A 2,000-year-old biblical scroll has been unearthed in the Judean desert, the Israel Antiquities Authority announced Tuesday. The groundbreaking discovery marks the first time that such an artifact has been uncovered in decades, since the time of the Dead Sea Scrolls.

The two dozen fragments were found in a cave in the Judean Desert, as a result of a several-year-long breathtaking rescue operation with the purpose of surveying all the caves of the area, carried out by the IAA in cooperation with the Archaeology Department of the Civil Administration.

The scroll was written in Greek, but God’s name appears in paleo-Hebrew. It contains passages from the Minor Prophets, including Nahum.

Besides the manuscript, the cave harbored several other unique findings, including a trove of coins from the time of the Bar Kochba Revolt, the skeleton of a child dating back to some 6,000 years, and a 10,000-year-old exceptionally well-preserved basket which experts say might be the earliest item of this kind ever uncovered.

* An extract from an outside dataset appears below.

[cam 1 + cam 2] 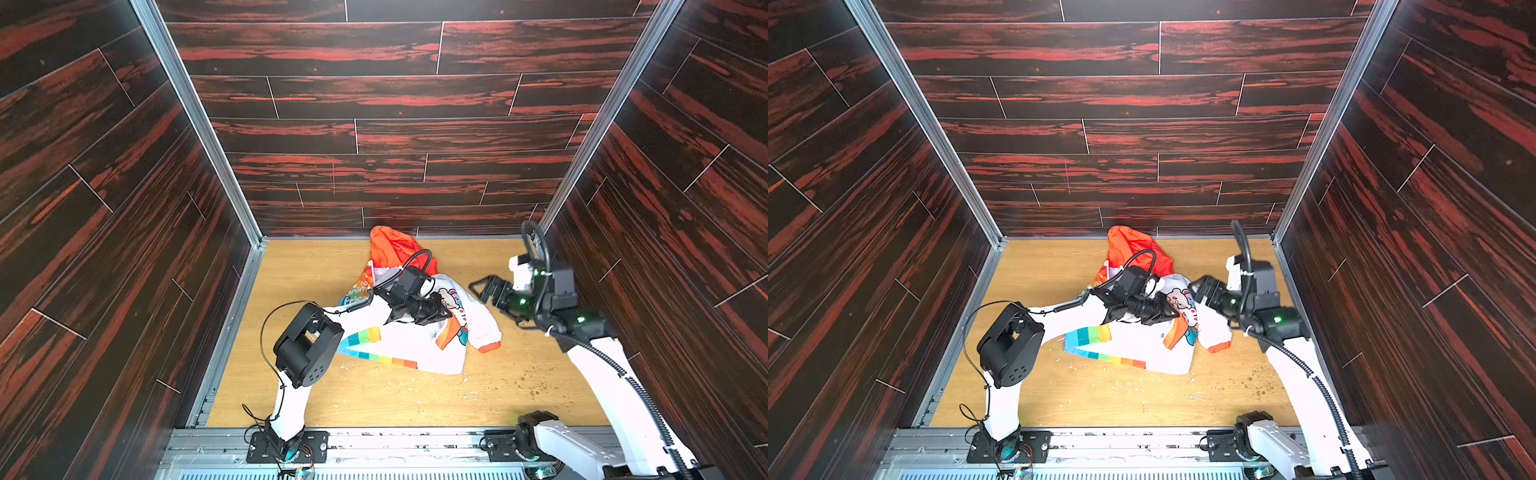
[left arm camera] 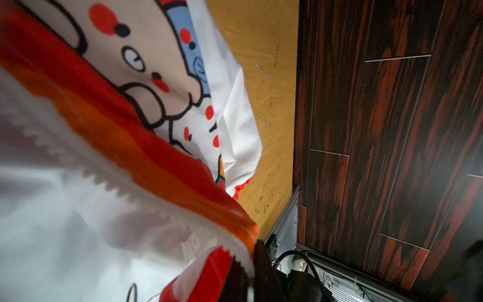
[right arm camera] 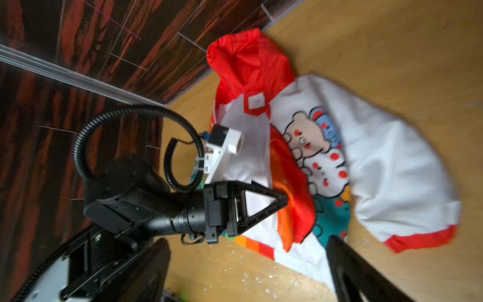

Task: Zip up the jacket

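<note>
Left gripper (image 3: 286, 200) pinched shut on the jacket (image 1: 415, 349), at its orange front edge (image 3: 292, 211), probably tensioning the zipper line. Right gripper (image 1: 478, 293) spread wide, empty, just beside the sleeve (image 1: 484, 328).

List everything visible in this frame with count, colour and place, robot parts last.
jacket: one, white with orange hood and rainbow hem, rumpled mid-table, front open
crumbs: many, pale and yellowish, scattered on the table nearer than the jacket
table: one, light wood
walls: three, dark red-black wood pattern, around the table
left hand: one, black, shut on the jacket's orange front edge
right hand: one, black, open, empty, near the sleeve
arms: two, white and black, left arm, right arm
</note>
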`<state>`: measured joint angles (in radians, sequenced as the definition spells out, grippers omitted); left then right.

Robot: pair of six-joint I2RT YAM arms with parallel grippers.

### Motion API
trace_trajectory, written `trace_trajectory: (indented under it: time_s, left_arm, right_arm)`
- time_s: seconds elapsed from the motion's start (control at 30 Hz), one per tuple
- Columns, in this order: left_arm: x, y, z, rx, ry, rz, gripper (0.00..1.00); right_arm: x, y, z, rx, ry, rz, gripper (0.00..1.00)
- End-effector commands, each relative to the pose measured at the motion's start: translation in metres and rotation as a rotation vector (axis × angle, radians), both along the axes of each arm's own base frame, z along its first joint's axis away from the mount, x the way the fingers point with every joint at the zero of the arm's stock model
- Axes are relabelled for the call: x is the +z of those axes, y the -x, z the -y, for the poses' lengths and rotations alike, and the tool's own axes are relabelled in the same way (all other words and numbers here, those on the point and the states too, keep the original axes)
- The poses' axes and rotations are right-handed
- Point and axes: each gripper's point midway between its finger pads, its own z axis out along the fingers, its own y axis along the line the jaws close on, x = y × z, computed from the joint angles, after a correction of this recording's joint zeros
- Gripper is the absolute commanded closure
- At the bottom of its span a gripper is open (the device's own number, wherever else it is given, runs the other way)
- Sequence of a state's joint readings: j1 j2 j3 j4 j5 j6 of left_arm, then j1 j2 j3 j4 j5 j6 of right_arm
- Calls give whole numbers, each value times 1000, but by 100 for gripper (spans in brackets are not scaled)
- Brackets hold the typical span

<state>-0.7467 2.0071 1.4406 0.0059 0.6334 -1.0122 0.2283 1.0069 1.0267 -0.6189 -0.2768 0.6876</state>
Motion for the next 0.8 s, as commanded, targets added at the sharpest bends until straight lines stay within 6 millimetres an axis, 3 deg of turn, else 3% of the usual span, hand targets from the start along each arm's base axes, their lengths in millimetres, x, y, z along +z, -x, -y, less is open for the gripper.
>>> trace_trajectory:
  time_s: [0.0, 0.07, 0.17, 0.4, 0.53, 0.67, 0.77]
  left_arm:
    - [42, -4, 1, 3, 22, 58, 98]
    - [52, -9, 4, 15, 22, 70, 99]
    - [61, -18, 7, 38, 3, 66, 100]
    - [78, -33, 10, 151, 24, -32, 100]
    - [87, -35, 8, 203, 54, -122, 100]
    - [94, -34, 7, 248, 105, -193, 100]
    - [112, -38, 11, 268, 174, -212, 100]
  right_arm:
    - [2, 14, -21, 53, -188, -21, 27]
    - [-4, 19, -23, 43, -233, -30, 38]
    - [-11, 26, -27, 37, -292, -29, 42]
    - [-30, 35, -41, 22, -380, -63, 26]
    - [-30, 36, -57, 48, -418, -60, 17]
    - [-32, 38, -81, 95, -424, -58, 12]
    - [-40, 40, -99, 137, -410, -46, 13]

“These are the things you are to do: Speak the truth to one another, render true and perfect justice in your gates. And do not contrive evil against one another, and do not love perjury, because all those are things that I hate – declares the Lord,” one of the fragments reads, featuring an excerpt of the biblical book of Zechariah.

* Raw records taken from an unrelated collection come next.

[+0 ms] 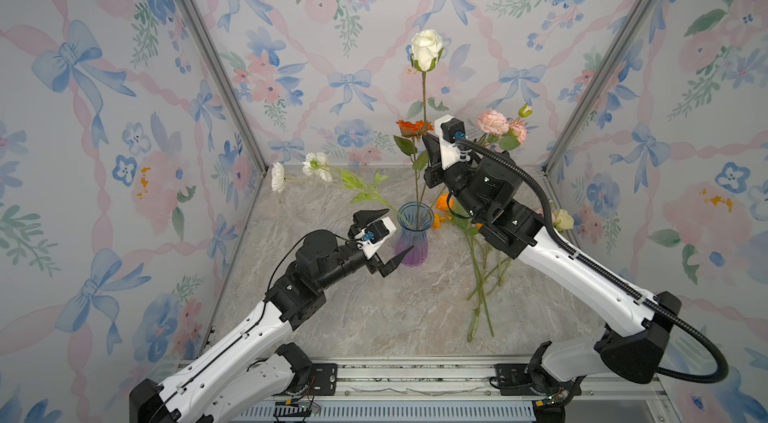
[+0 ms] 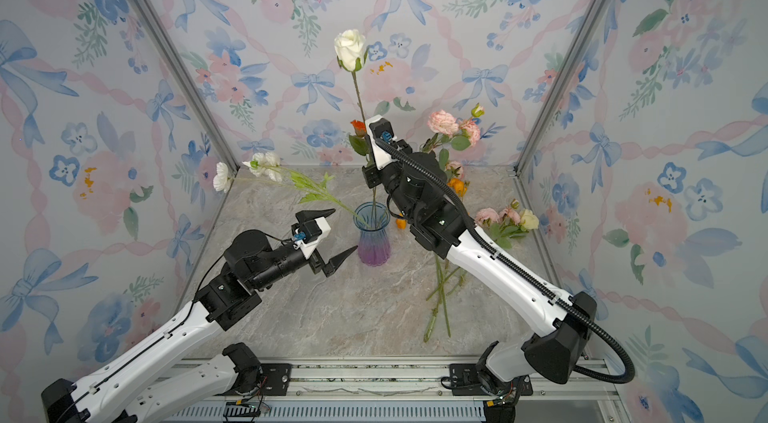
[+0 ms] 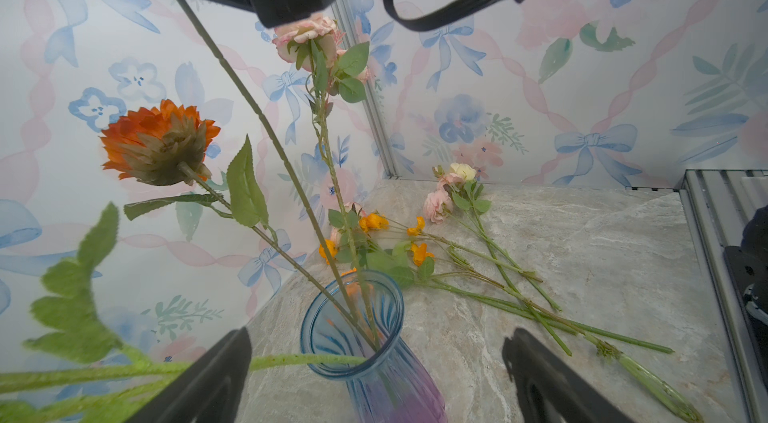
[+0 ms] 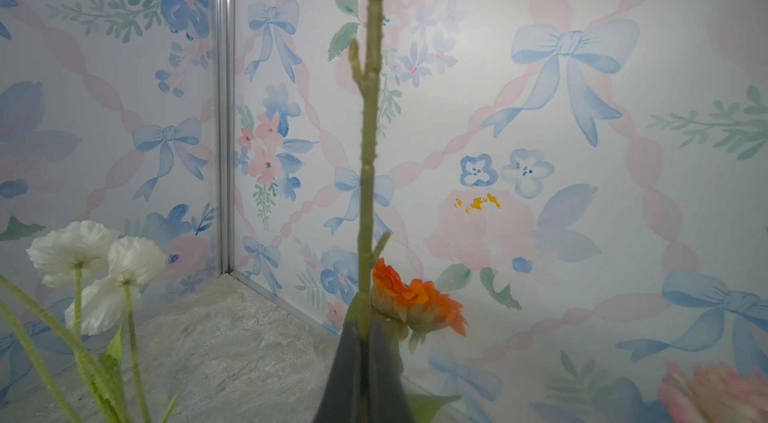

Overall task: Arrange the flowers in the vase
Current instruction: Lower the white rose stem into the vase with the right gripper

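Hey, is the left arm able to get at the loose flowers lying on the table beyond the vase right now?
Probably not cleanly. The vase stands directly between the left gripper, fingers open, and the loose flowers, and the right arm hangs over that pile.

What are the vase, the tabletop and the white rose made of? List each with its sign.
Vase: seems glass or clear plastic, glossy, blue fading to purple; stems show through its ribbed wall.
Tabletop: marble-look, veined grey-beige, fairly matte; possibly printed laminate.
White rose: likely artificial; stiff cloth-like petals, waxy knobbed stem.
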`<act>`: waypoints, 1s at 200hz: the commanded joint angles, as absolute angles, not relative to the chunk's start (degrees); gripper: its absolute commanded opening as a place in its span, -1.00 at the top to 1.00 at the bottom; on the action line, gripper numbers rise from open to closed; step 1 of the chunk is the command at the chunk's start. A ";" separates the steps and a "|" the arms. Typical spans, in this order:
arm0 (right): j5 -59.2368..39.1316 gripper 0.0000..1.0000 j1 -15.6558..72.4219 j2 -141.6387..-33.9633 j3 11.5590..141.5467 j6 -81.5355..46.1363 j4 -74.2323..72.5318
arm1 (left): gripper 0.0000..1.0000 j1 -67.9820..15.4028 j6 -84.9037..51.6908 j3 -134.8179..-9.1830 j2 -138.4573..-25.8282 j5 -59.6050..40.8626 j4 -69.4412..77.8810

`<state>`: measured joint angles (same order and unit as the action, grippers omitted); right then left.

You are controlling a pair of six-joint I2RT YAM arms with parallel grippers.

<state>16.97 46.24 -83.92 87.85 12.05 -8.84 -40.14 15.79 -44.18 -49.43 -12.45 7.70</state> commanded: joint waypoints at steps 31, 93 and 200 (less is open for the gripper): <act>17.32 1.00 46.84 -86.31 84.52 10.79 -9.77 | -0.96 -39.87 14.70 -43.42 -49.22 -13.00 9.44; 17.30 1.00 46.89 -90.21 83.29 8.83 -7.22 | -0.96 -39.84 14.59 -43.44 -49.33 -13.19 9.47; 19.07 1.00 47.81 -94.38 79.45 4.89 -7.80 | -0.96 -39.78 14.32 -43.59 -49.20 -14.24 9.42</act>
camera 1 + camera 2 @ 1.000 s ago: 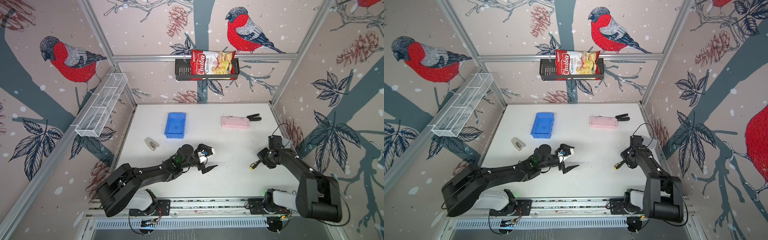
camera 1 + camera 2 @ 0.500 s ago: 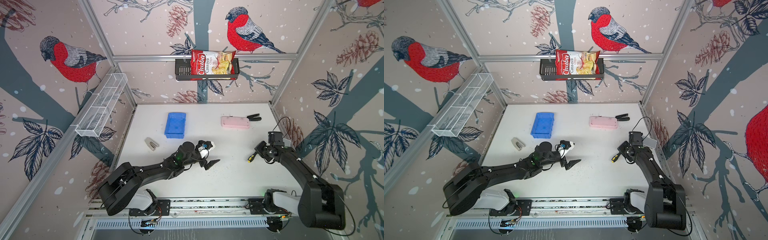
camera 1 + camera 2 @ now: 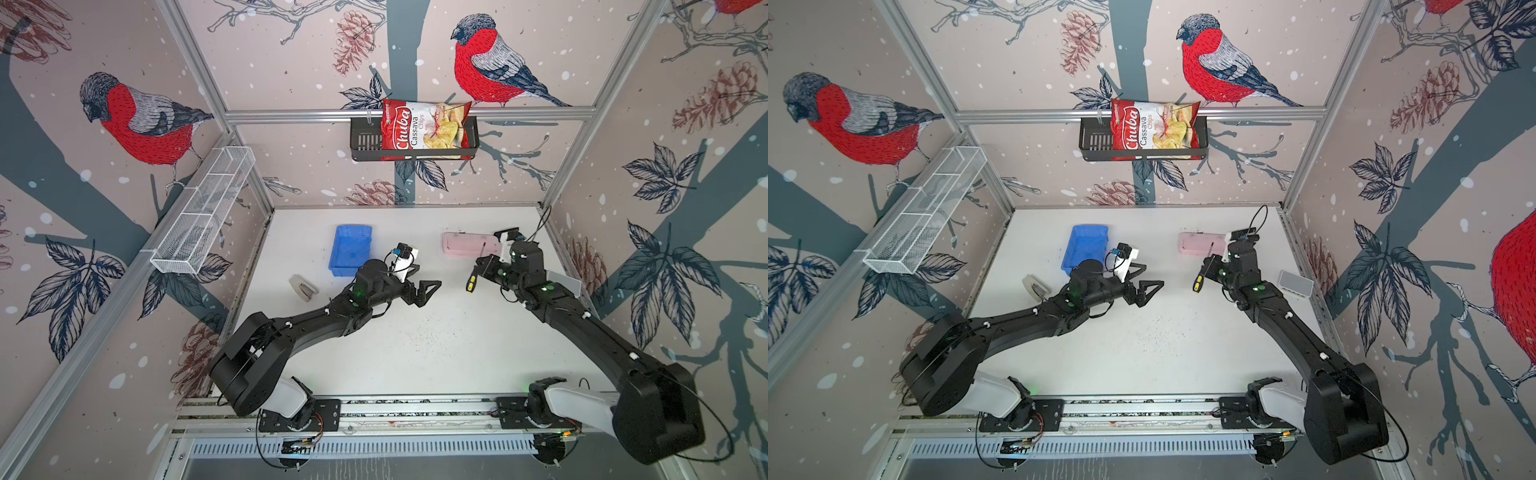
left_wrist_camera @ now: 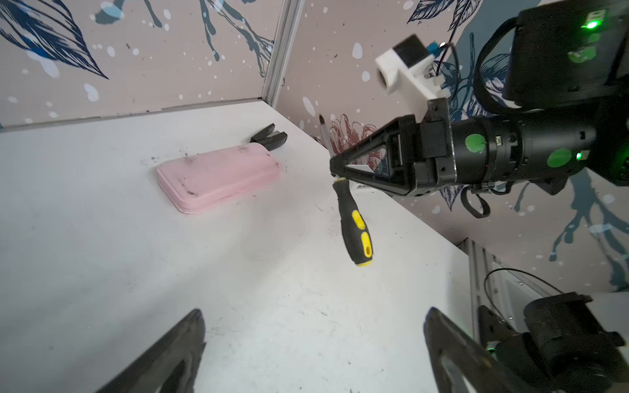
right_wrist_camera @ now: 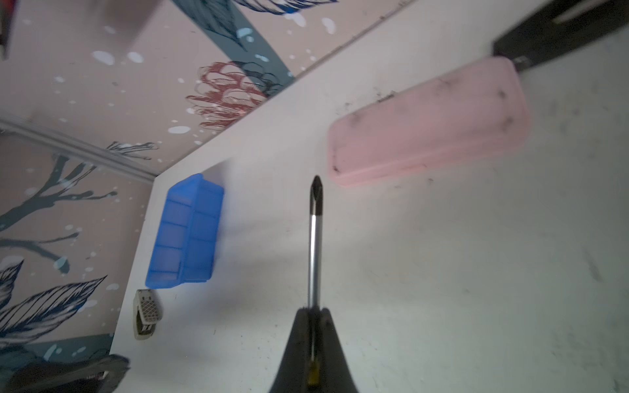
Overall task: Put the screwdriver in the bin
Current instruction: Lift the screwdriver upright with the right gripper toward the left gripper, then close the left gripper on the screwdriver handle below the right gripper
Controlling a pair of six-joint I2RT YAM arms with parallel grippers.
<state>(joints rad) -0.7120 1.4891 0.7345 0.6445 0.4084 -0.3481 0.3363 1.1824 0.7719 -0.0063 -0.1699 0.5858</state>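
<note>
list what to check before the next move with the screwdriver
1. Small black-and-yellow-handled screwdriver gripped: ok, right gripper is shut on its metal shaft and holds it in the air.
2. Left gripper ready: ok, open and empty.
3. Shallow blue plastic bin free: ok, nothing inside.
4. Screwdriver over bin: not ok, it hangs near the flat pink tray.
5. Route to bin clear: cannot tell, left gripper sits between them.

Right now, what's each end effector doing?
Left end effector: open, empty.
Right end effector: closed, holding the screwdriver by its shaft.
</note>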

“The aim of this national initiative is to rescue these rare and important heritage assets from the robbers’ clutches,” IAA director Israel Hasson said in a press release. “The newly discovered scroll fragments are a wake-up call to the state. Resources must be allocated for the completion of this historically important operation. We must ensure that we recover all the data that has not yet been discovered in the caves, before the robbers do. Some things are beyond value.”

The cave, known as “the Cave of Horror” in the Judean Desert reserve’s Nahal Hever, stands some 80 meters below the clifftop and can be accessed only by clinging to ropes.

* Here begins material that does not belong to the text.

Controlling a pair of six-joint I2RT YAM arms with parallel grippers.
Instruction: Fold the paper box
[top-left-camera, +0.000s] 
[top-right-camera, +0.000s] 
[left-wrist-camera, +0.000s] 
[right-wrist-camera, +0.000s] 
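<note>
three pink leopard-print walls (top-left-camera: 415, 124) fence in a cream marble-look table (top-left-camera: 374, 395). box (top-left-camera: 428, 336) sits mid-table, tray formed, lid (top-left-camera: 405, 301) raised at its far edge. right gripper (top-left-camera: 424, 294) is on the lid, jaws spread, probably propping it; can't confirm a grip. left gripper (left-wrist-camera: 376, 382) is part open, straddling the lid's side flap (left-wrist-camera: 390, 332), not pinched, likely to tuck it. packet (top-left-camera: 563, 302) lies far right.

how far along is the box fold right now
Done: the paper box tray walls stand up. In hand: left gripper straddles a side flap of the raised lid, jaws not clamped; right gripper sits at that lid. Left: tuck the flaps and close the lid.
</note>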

“This is definitely an exciting moment, as we present and reveal to the public an important and significant piece in the history and culture of the Land of Israel,” said Hananya Hizmi, Head Staff Officer of the Civil Administration's Archaeology Department in Judea and Samaria. “In as early as the late 1940s, we became aware of the cultural heritage remains of the ancient population of the Land of Israel with the first discoveries of the Dead Sea Scrolls," he said.

"Now, in this national operation, which continues the work of previous projects, new finds and evidence have been discovered and unearthed that shed even more light on the different periods and cultures of the region."The finds attest to a rich, diverse and complex way of life, as well as to the harsh climatic conditions that prevailed in the region hundreds and thousands of years ago.”

The conditions of the region remain challenging to this day. Some 80 kilometers of caves have been surveyed within the operation, including very remote and inaccessible hollows. Drones and mountain equipment have been employed; about half of the area is still to be explored.

The skeleton, which probably belonged to a child aged 6-12, was wrapped in a cloth and mummified.

"On moving two flat stones, we discovered a shallow pit intentionally dug beneath them, containing a skeleton of a child placed in a fetal position,” IAA prehistorian Ronit Lupu explained.“It was obvious that whoever buried the child had wrapped him up and pushed the edges of the cloth beneath him, just as a parent covers his child in a blanket," she said. "A small bundle of cloth was clutched in the child's hands.

The child's skeleton and the cloth wrapping were remarkably well preserved, and because of the climatic conditions in the cave, a process of natural mummification had taken place; the skin, tendons, and even the hair were partially preserved, despite the passage of time."